As a side note, General
Arthur Exon, when he served as base commander at Wright-Patterson in the 1960s,
said that he would periodically receive telephone calls about investigative
teams coming in from Washington, D.C. He mentioned just a few of those calls,
which also suggests that AARO missed something important. While you can certainly
read about Exon in several of my UFO books, you can also learn something more
about him and those teams here:

http://kevinrandle.blogspot.com/2017/08/arthur-exon-and-investigative-teams.html

Here’s the real point
in all this. AARO alleged that they found no empirical evidence of off-world
technologies (yeah, I like that term) but their history missed some examples of
investigations. They found Project TWINKLE which, I suppose falls into the camp
of an anomalous phenomenon but might have nothing to do with UFOs. The found Project
STORK, but seemed to miss the overall importance of that study. And the didn’t
find MOON DUST and I’ve written a book about that. Maybe they got the same
answer from the Air Force that Senator Bingaman didn’t when he first asked
about it and there was no one around to challenge the claim. Had they asked me,
I would have been happy to provide the documentation bout MOON DUST.

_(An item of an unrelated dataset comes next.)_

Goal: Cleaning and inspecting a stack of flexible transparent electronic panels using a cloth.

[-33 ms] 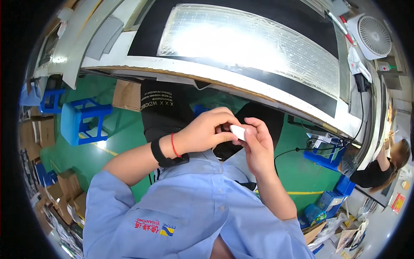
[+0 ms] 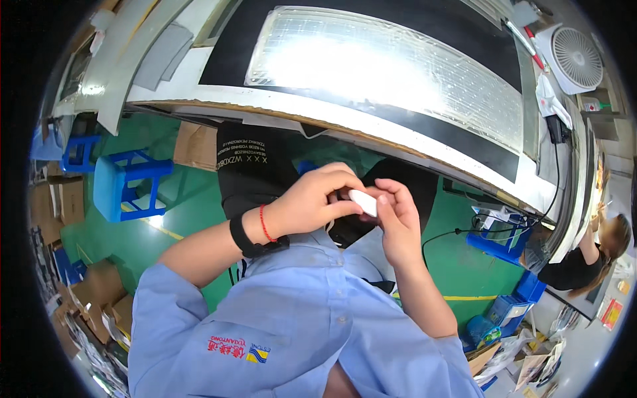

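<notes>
Both my hands meet in front of my chest, below the edge of a workbench. A small white oblong piece [image 2: 363, 202] is pinched between them. My left hand [image 2: 308, 199] grips it from the left; that wrist wears a black band and a red string. From the right, the fingers and thumb of my right hand [image 2: 399, 222] close on the same piece. Most of the piece is hidden by my fingers. I wear a light blue shirt, and my lap is dark.
A workbench [image 2: 318, 109] with a bright lit panel [image 2: 385, 66] spans the top. A white fan [image 2: 576, 58] stands at its far right. On the green floor are a blue stool [image 2: 123, 182], cardboard boxes [image 2: 196, 146] and blue crates [image 2: 494, 239]. Another person [image 2: 584, 259] works at the right.
</notes>
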Available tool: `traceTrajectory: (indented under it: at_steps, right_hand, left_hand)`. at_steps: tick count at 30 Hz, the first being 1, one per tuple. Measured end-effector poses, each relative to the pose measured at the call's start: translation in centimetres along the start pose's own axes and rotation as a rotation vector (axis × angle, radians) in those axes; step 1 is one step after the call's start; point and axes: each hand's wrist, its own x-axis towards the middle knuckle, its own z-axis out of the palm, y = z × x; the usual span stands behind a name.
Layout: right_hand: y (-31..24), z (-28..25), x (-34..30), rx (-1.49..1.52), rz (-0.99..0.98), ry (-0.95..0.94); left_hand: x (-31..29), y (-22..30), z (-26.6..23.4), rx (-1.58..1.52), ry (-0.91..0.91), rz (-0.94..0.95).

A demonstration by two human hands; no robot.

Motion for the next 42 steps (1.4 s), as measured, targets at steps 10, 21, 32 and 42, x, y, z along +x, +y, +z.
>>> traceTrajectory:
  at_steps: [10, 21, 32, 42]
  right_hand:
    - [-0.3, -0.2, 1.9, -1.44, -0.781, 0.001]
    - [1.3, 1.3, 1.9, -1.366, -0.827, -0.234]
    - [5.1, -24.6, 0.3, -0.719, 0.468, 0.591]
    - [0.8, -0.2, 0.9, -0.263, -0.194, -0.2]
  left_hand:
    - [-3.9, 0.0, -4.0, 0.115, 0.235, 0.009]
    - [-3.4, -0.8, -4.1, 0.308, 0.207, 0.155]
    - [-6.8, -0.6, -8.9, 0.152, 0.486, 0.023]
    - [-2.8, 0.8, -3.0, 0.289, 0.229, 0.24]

Anyway, it proves that AARO’s
analysis missed a few beats. Is that enough to negate the whole report? Nah.
There are some interesting points in it including the validation of the
unofficial UFO study beginning in late 1946.

Should we reject it?
Nah. It does provide a nice chronology of UFO related government investigations
and research. It is something that we, in the UFO can build on.